Adjusting the Sails

Last weekend I took a Women’s Learn to Sail workshop at the Bedford Basin Yacht Club in Nova Scotia with a group of hilarious, supportive and brave women. It began with an intro evening during which we learned some sailing theory and how to tie knots. We also practiced tiller exchanges on land in dinghys (small boats with no keels). Then we spent two days on the water learning, laughing and blissing out on the water.

Ok this isn’t actually me doing donuts, but this image by Dayva&Daniel sure resonates…

Ok it wasn’t all bliss. We also had plenty of opportunity to be humbled and come face to face with fears and limitations. Dingy sailing, it turns out, was particularly humbling for me.

More than once, I  found myself doing donuts, stuck in an endless loop of overcompensating the tiller, tacking wildly and then doing the same thing over again.  It was a huge relief when the coach who had been my crew and I switched places. I’m sure she was relieved too.

What really threw me off more than doing the donuts though, was how mortified I felt at being incompetent. For the rest of the first day I struggled to forgive myself for not being as clever at sailing as I assumed the others were. I tried to be gentle on myself, remembering that this was a ‘learn to sail’ workshop and that I was ‘learning to sail’. But still I felt deeply inadequate.

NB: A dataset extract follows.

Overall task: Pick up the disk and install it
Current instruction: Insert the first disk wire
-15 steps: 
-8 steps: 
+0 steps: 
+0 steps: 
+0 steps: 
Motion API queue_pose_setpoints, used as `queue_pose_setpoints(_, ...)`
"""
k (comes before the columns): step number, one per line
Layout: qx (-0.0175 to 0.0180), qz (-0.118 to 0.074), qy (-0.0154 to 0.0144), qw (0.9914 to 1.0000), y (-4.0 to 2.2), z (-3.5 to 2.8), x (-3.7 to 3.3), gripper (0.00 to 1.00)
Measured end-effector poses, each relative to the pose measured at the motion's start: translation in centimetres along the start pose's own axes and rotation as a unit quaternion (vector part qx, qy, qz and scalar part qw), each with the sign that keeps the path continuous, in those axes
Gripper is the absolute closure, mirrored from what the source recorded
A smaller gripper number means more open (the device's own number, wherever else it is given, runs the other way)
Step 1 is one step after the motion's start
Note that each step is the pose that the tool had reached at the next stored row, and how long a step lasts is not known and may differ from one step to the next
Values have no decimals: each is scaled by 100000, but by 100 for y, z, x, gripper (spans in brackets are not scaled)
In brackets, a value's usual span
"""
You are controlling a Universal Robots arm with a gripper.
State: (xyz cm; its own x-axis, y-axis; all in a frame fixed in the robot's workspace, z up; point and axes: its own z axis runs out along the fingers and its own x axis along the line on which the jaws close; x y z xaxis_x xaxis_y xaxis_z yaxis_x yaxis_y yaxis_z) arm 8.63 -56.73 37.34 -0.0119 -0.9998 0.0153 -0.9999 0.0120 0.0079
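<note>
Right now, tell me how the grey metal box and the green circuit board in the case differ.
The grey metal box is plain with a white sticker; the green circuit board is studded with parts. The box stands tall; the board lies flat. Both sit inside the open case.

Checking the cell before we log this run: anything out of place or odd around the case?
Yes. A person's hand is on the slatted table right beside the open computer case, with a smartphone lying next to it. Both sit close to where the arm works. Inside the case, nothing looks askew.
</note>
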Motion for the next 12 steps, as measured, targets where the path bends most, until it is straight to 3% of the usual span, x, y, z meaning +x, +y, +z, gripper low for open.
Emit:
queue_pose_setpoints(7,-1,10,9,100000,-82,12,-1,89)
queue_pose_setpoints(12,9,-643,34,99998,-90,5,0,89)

Now that I’ve had some time to reflect, I think that what bothered me the most was that I had lost the ability to feel and be in the present. Cut off from that sensitivity, I was rudderless and unable to sail forward, let alone adjust the sails. I also hadn’t noticed that basically every other boat had similar moments of not-yet-competent sailing.

In the debrief at the end of that first day, someone said that if your attention is too much INSIDE the boat, you will run into trouble. It’s just as important – maybe even more – to be aware of what’s going on OUTSIDE the boat – the wind, the water, the current, other boats, the weather… In my panic, my focus was stuck inside the boat, hurtling back and forth, trying to duck the boom as it lurched from side to side with my crazy tiller exchanges.

Sailing, like life, seems to work best when we receive and allow the present to flow through us; when we are guided by the present rather than at odds with it. At first I thought, ‘well that’s it – I’m done with dinghy sailing’ but, now that I’ve recovered, I realize that I can’t wait to get back to the tiller, get out of my head, slow down, feel the wind in the sails and adjust them as they need.

“The present will always be insufficient if we are insufficiently present.” – Philip Shepherd, author of New Self, New World

This is from day two. Even though it rained, we had a blast – keel boats are TONS of fun and not nearly as intimidating (to me) as the dinghys!